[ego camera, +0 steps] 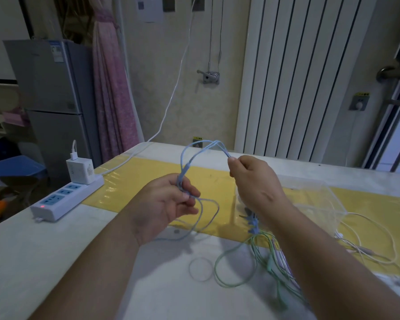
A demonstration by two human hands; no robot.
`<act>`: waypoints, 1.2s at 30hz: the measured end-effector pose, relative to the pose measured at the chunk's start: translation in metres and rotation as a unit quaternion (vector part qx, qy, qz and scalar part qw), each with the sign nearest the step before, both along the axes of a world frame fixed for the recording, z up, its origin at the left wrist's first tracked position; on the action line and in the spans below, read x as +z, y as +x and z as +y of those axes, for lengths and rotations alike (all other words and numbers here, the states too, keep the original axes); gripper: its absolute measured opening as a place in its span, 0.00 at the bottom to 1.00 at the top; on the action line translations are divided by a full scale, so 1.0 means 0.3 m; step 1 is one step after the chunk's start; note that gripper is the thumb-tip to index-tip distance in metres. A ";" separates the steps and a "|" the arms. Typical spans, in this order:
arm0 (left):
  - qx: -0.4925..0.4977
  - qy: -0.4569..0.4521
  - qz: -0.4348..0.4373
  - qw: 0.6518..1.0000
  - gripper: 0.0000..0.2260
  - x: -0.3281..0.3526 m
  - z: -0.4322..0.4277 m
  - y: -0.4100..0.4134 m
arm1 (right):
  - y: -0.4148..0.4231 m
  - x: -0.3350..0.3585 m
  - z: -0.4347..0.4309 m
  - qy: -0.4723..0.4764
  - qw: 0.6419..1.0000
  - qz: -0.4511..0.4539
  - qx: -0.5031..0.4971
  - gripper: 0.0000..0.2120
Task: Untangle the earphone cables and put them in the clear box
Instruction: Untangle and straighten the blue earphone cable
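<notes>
Holds the blue cable (187, 166) up over the worktop (56, 250), left hand (169, 204) gripping gathered loops, right hand (252, 181) pinching strands, hands apart. Clear box (321, 197) just right. Likely light, limp, snag-prone; best gripped at the thicker junction.

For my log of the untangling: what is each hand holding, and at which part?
Both hold the blue cable. The left hand grips gathered strands; the right hand pinches the other end of the loops.

Power strip (65, 199) left on table (56, 262), clear box (314, 192) right, loose cables (271, 255) before it.
</notes>
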State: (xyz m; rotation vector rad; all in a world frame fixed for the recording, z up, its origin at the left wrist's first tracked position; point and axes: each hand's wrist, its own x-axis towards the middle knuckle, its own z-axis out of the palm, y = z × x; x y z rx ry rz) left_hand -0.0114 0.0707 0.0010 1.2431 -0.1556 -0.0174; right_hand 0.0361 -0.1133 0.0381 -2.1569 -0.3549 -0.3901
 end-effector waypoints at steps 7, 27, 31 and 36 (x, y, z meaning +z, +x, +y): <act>0.153 0.029 -0.046 0.987 0.07 0.008 -0.029 0.006 | -0.014 0.001 0.015 0.079 0.995 0.051 0.021 0.20; 0.224 0.013 -0.077 0.972 0.04 0.002 -0.013 0.022 | -0.056 -0.025 0.050 0.106 0.956 0.219 0.166 0.15; 0.257 -0.002 -0.066 0.964 0.04 -0.001 -0.002 0.032 | -0.065 -0.030 0.049 0.042 0.950 0.213 0.225 0.14; 0.278 -0.086 -0.038 0.956 0.10 0.009 -0.004 0.038 | -0.050 -0.026 0.035 0.001 0.969 0.167 0.183 0.15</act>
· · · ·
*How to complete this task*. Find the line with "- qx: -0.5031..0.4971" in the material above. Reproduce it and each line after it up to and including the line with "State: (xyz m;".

*Result of this exercise*.
  - qx: -0.5031..0.4971
  - gripper: 0.0000..0.2120
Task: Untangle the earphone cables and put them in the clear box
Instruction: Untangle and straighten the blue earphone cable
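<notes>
Holds the blue cable (187, 166) up over the worktop (56, 250), left hand (169, 204) gripping gathered loops, right hand (252, 181) pinching strands, hands apart. Clear box (321, 197) just right. Likely light, limp, snag-prone; best gripped at the thicker junction.

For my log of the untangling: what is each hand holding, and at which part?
Both hold the blue cable. The left hand grips gathered strands; the right hand pinches the other end of the loops.

Power strip (65, 199) left on table (56, 262), clear box (314, 192) right, loose cables (271, 255) before it.
</notes>
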State: (xyz m; rotation vector rad; all in a world frame fixed for the recording, z up, its origin at the left wrist's first tracked position; point and axes: each hand's wrist, its own x-axis towards the middle knuckle, its own z-axis out of the palm, y = z × x; x y z rx ry rz) left_hand -0.0114 0.0707 0.0010 1.2431 -0.1556 -0.0174; right_hand 0.0361 -0.1133 0.0381 -2.1569 -0.3549 -0.3901

The requested output is complete.